For every top-10 Mr. Olympia contender, four weeks out from the biggest stage in the world isn’t about abs, arms, veins, striations, or even willpower anymore. This is about your mind, what you consume, your chemistry, and whether you can hold it together when every fiber in your body—and every neuron in your brain—is screaming—begging—pleading for you to let up.
But you can’t. Not these days. The battle has grown far too intense.
But it wasn’t always like that. Arnold and Franco created quite a stir two weeks before one of their epic Olympia showdowns. They showed up at Golds at their regular workout time, but they were dressed in street clothes and eating ice cream cones!
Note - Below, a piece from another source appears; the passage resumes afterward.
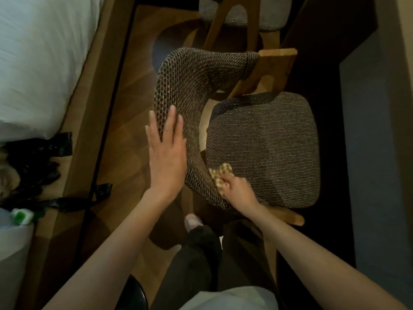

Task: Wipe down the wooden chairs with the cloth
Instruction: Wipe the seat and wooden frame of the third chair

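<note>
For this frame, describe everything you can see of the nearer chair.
The near chair has a curved backrest and a squarish seat cushion, both in dark woven fabric, on a light wooden frame. It stands upright on the wood floor. The left hand rests flat on the backrest's outer side; the right hand presses a checked cloth against its inner base.

Left hand [166, 151] flat, fingers straight, on the outer side of the curved woven backrest [196, 90] of the near chair; right hand [237, 186] grips a checked cloth [220, 175] where backrest meets seat cushion [263, 151]. Wooden frame [277, 63] shows at the far end of the backrest, a second chair [241, 16] beyond. Bed [38, 59] at left, black bag [33, 166] at its near edge; wood floor [134, 90] under all.
</note>
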### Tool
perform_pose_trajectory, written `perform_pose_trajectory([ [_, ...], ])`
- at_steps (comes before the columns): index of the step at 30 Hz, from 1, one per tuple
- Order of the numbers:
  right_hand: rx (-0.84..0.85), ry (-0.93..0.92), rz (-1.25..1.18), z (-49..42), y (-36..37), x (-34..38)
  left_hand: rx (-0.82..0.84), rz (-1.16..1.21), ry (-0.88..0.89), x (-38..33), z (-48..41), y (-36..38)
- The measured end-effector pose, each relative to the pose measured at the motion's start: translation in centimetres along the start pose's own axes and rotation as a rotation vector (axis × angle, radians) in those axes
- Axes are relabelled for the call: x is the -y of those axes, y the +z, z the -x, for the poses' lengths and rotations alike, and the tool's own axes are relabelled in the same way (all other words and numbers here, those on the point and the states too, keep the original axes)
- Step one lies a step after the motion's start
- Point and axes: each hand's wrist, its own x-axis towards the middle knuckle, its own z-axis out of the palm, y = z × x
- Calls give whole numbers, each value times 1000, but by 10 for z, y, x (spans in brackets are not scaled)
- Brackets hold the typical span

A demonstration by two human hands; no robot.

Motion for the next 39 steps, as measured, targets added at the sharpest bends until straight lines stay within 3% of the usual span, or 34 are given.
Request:
perform_pose_trajectory([
  [2, 64, 25, 214, 9, -9, -25, 136, -307, 194, -5, 8, 5],
  [4, 116, 52, 403, 7, -21, -36, 283, -454, 314, -13, 17, 10],
  [10, 221, 151, 252, 10, -27, -48, 519, -463, 358, -42, 38, 24],
  [14, 218, 201, 448, 17, -49, -79, 605, -449, 363, -55, 38, 34],
  [19, 271, 441, 639, 50, -99, -139, 731, -415, 300, -73, 33, 52],
  [21, 174, 554, 470, 62, -108, -153, 772, -363, 269, -81, 28, 58],
  [23, -28, 585, 222, 61, -110, -156, 782, -284, 242, -87, 21, 62],
  [28, -237, 366, -27, 18, -127, -123, 677, -146, 179, -99, -9, 68],
  [34, -401, 40, -286, -73, -148, -84, 415, -3, 194, -89, -87, 72],
  [39, -660, 2, -593, -171, -163, -42, 321, -134, 207, -72, -161, 71],
])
Most of us immediately thought they should be grinding it out now, honing their physiques, not eating ice cream!
Imagine, in the days before the internet and social media, this news had crossed the world faster than news that WWII was over. But, like I said, those days are over. Competing in the Olympia today is as close to a battle as you’re ever going to get without a tank.
The Enemy Upstairs
This closer to the show, your competition is no longer your biggest threat. It’s the guy in the mirror. Stress hormones are peaking, sleep is shot, and you’re second-guessing everything. Anxiety triggers cortisol; cortisol holds water and eats muscle.
But not to worry, the gurus have drugs for that—cortisol blockers, beta-blockers, sleep meds, anti-anxiety prescriptions. On top of the regular stuff. Not just one or two. A cocktail. While some people erroneously contend that bodybuilding today is all drugs, they do have a point. You or your guru must have a very good working knowledge of a very specific and complicated to manage—not to mention dangerous—array of niche drugs. Many of which are scheduled in this country by the DEA.
Training: Less Weight, More Pressure
Here’s the thing: The workouts don’t stop. They can’t. They just change. Nobody’s going for PRs within spitting distance of the Olympia, not if they want to keep their pecs and rotator cuffs intact. Training gets tighter, more controlled, every rep dialed-in—it’s where the sculptor puts down the big hammer and picks up the little one, along several fine chisels.
The risk of injury is too high for anything else. But intensity? That goes through the roof. Every set feels like it carries your entire career on its back. Failure isn’t an option, but neither is a torn hamstring. Balance is everything, but many times Satan laughs at those plans. And sometimes, faster than you can say front double biceps, you’re sidelined—all Olympia hopes put on hold for at least another year.
Diet: Hunger as a State of Being
Then there’s the diet—tighter than ever, calories in freefall, carbs cut to ribbons. Glycogen is being manipulated like a meme stock, and the hunger is unbearable. By now, it’s not just a physical ache. Hunger becomes a personality trait. Resting bitch face isn’t a casual reference; it’s your default setting. Ask your girlfriend.
Some guys break and find themselves outside Taco Bell at 1 A.M., wearing a trench coat, dark glasses and a hat pulled over their ears with taco sauce dripping off their nose. That one weak moment can undo weeks of suffering. It’s funny, until you see it happen to a guy who was top three last year.
The Cons
On top of all this, water is pulled, sodium is cycled, glycogen loaded, unloaded, and reloaded like a bad Vegas slot machine. Do it right, and you have shark skin stretched over granite. Do it wrong, you’re spilled, flat, or cramping on stage. It’s chess with your physiology. And the stakes are everything.
And as if it wasn’t enough, in many countries from where these champions come, the pharmacological arsenal behind these physiques is illegal. Not wrist-slap illegal — federal felony, prison-time illegal. In the U.S., getting caught with half of what’s in a top-ten bodybuilder’s prep bag can earn you years in a federal or state penitentiary. Overseas? Worse. So now add paranoia to the stack of stressors: hunger, cortisol, insomnia, and customs agents in Vegas who might ask if those bags are yours, then tell you to come with them to a room in the back

Back in the Day
Contrast that with the golden era. Back then, guys cruised into contests like it was just a Tuesday morning in April. No guru spreadsheets, no water games, no cortisol blockers. Contest day was just another workout.
Today? It’s a very complicated dance that incorporates some nefarious elements to do it right. The cost for getting it wrong? Astronomical.
Jay Cutler said it best: To be a bodybuilder, you have to have a screw loose. He’s absolutely right. Between the training, the diet, the drugs, the law, and the chalupa trench coat incident waiting in the wings, you’d have to be crazy to sign up for this life.
But thank God for the loose screws. Without them, there is no Olympia. No freak show. No spectacle. Just another sport.
Four weeks out isn’t about discipline anymore. It’s about survival. And survival, at this level, means fighting your body, your mind, your cravings, and sometimes your morals—all for the right to stand under hot lights with rest of the best in the world.